[Data extracted from a collection]
====================
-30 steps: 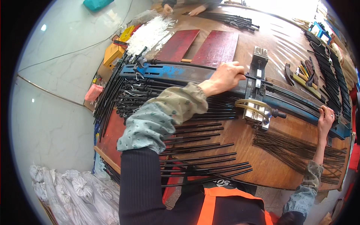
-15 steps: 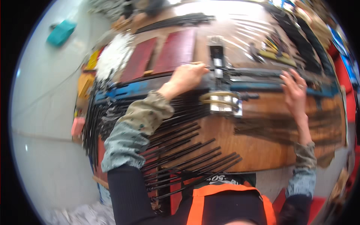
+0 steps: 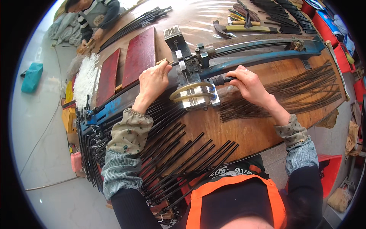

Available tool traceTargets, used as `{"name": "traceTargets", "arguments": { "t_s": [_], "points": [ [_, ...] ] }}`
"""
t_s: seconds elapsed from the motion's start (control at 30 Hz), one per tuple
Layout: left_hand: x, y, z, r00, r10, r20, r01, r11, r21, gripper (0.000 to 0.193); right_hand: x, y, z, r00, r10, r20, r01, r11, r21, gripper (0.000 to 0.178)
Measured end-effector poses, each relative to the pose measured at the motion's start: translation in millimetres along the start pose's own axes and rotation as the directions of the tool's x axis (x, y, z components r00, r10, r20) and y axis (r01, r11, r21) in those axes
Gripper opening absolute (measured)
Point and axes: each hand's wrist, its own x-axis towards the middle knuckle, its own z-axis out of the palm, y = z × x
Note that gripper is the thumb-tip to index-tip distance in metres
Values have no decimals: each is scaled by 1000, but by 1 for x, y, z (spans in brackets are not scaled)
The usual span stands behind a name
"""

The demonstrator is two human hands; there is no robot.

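A metal clamping fixture (image 3: 183, 66) with pneumatic blocks stands across a long blue rail (image 3: 263, 61) on the wooden bench. Just left of the fixture, my left hand (image 3: 154, 82) is closed with thumb and fingers together at the rail; what it pinches is mostly hidden. On the fixture's right side, my right hand (image 3: 248, 84) has its fingers round a black lever handle (image 3: 225, 80). Two tan air hoses (image 3: 192, 89) loop over the silver block (image 3: 194, 100) below it. Many black rods (image 3: 183, 152) fan out under my left forearm.
Thin dark springs (image 3: 282, 93) lie along the right of the bench. Dark red boards (image 3: 139, 57) and white strips (image 3: 85, 80) are at the left. A hammer (image 3: 244, 28) rests at the back. A co-worker (image 3: 95, 23) sits far left. A red bin (image 3: 329, 171) stands right.
My right hand, spread in the air over the rail's right part before, is now closed on the lever handle. My left hand stays beside the fixture. The view has turned and sharpened.
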Motion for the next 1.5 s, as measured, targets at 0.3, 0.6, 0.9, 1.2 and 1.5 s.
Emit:
{"name": "traceTargets", "arguments": {
  "t_s": [0.3, 0.6, 0.9, 1.2, 1.5],
  "points": [
    [15, -30, 14, 876, 390, -285, -341, 917, 206, 10, -30, -6, 15, 942, 121, 312, -112, 993, -47, 59],
    [-77, -65, 15, 883, 225, -412, -79, 936, 342, 29, -51, -30, 42, 996, -84, 43, 87, 992, -92, 16],
    [-145, -32, 26, 987, 44, -154, -13, 980, 198, 23, -28, -29, 25, 881, 378, 285, -437, 881, 183, 13],
    [-141, 52, 11, 950, 290, 111, -277, 953, -125, 16, -35, -45, 32, 887, 146, 438, -197, 978, 74, 22],
    [-118, 106, -4, 955, 283, 89, -255, 935, -245, 13, -68, -59, 12, 915, 335, 224, -395, 856, 334, 21]
  ]
}}
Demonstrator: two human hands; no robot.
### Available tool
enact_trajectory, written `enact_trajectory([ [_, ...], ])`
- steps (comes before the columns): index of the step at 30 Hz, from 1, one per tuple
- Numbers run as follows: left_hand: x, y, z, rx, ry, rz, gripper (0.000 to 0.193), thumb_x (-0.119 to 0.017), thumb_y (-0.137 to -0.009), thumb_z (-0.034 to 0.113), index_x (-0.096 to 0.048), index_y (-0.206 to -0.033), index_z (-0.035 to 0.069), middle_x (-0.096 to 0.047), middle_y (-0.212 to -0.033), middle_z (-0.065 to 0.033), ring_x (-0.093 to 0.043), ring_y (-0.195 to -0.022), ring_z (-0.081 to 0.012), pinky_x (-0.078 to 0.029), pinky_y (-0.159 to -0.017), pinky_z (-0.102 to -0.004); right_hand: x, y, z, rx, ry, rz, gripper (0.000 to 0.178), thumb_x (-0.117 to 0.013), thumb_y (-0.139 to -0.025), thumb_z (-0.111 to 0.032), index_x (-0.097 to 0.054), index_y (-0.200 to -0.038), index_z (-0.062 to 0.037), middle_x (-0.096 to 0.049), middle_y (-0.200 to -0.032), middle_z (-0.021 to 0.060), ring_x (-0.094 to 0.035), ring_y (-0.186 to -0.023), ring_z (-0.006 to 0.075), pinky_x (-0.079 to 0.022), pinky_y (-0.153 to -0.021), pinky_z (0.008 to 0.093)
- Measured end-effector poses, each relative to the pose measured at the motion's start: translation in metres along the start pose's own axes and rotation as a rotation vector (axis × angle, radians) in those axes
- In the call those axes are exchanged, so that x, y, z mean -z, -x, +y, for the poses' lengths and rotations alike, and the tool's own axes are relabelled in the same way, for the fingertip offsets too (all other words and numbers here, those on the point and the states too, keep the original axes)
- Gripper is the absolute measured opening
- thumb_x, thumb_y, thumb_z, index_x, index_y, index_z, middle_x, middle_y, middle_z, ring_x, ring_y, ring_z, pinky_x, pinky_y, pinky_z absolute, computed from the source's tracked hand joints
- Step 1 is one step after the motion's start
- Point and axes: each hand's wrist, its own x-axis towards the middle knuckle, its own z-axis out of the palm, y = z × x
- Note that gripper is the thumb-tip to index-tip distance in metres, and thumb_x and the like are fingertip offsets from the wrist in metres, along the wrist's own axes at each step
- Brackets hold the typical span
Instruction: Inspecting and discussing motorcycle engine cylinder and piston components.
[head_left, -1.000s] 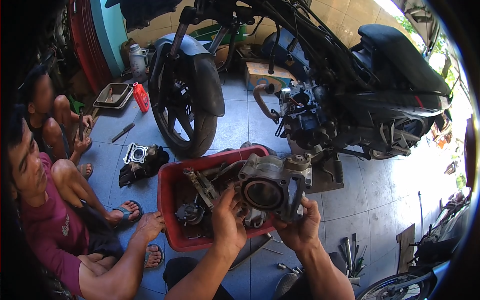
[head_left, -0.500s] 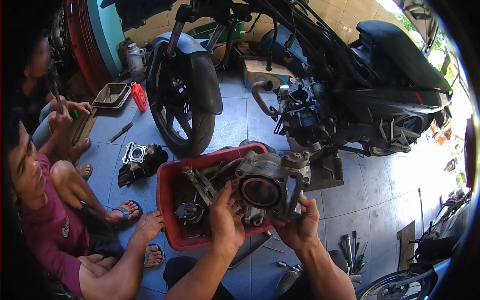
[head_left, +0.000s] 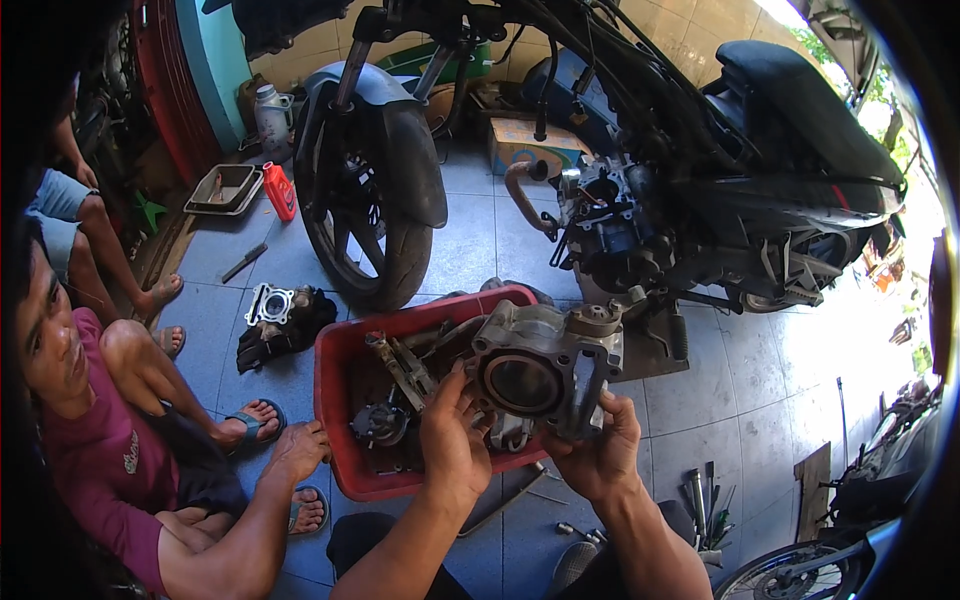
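Between my hands is a grey metal engine cylinder block (head_left: 545, 335), its round dark bore facing me. My left hand (head_left: 456, 440) grips its lower left side, thumb up along the edge. At its lower right corner, my right hand (head_left: 600, 440) is closed with the thumb on the side; some of the fingers are hidden beneath. The block is held above the right part of a red plastic tub (head_left: 350, 488), which contains several metal engine parts, among them a round dark part (head_left: 380, 424) near my left hand.
A motorcycle (head_left: 640, 200) with an exposed engine stands ahead. At left, a person in a maroon shirt (head_left: 110, 430) sits with a hand at the tub's edge. Beyond are a gasket-faced metal part on black cloth (head_left: 272, 305) and a red bottle (head_left: 280, 192). Hand tools (head_left: 705, 505) lie at right.
The second person at far left has leaned back or stood, the upper body leaving view and a hand lowering. My hands and the cylinder block stay nearly still.
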Motion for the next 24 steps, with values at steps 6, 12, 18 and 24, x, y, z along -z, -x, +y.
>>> enact_trajectory([
  [6,0.001,0.000,0.000,0.006,0.060,-0.001,0.028,-0.060,-0.095,0.037,-0.062,-0.117,0.020,-0.062,-0.109,0.0050,-0.050,-0.101,-0.0100,-0.032,-0.087,-0.0353,-0.005,0.002,-0.001,0.006,0.004,0.004,0.038,-0.054,-0.086,-0.037,-0.064,-0.112,-0.0109,-0.068,-0.098,0.0076,-0.055,-0.070,0.0153,-0.039,-0.053,0.0253],
  [12,-0.002,0.002,0.002,0.004,0.049,0.007,0.027,-0.060,-0.095,0.037,-0.063,-0.115,0.019,-0.063,-0.106,0.0050,-0.051,-0.098,-0.0096,-0.032,-0.086,-0.0346,-0.003,0.002,0.000,0.007,0.022,0.012,0.038,-0.055,-0.086,-0.038,-0.064,-0.111,-0.0120,-0.068,-0.098,0.0064,-0.055,-0.071,0.0144,-0.039,-0.053,0.0255],
  [18,-0.003,0.003,0.002,0.001,0.063,-0.004,0.027,-0.060,-0.095,0.036,-0.064,-0.115,0.018,-0.063,-0.104,0.0043,-0.052,-0.095,-0.0097,-0.033,-0.085,-0.0339,0.002,0.001,0.000,0.003,-0.012,0.049,0.037,-0.055,-0.086,-0.038,-0.065,-0.111,-0.0126,-0.068,-0.097,0.0054,-0.056,-0.072,0.0151,-0.039,-0.053,0.0255],
  [24,-0.004,0.005,0.003,-0.014,0.070,0.015,0.027,-0.061,-0.095,0.036,-0.065,-0.114,0.018,-0.064,-0.102,0.0047,-0.052,-0.095,-0.0093,-0.034,-0.084,-0.0321,-0.005,0.002,0.000,0.009,0.016,0.051,0.035,-0.055,-0.086,-0.037,-0.066,-0.109,-0.0128,-0.068,-0.096,0.0043,-0.056,-0.069,0.0148,-0.039,-0.053,0.0264],
])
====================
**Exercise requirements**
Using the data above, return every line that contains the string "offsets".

**Exercise answer**
- In the call those axes are exchanged, so that x, y, z mean -z, -x, +y, for the poses' lengths and rotations alike, and the tool's own axes are relabelled in the same way, for the fingertip offsets too (all other words and numbers here, those on the point and the states too, keep the original axes)
- Note that gripper is the thumb-tip to index-tip distance in metres, and thumb_x and the like are fingertip offsets from the wrist in metres, along the wrist's own axes at each step

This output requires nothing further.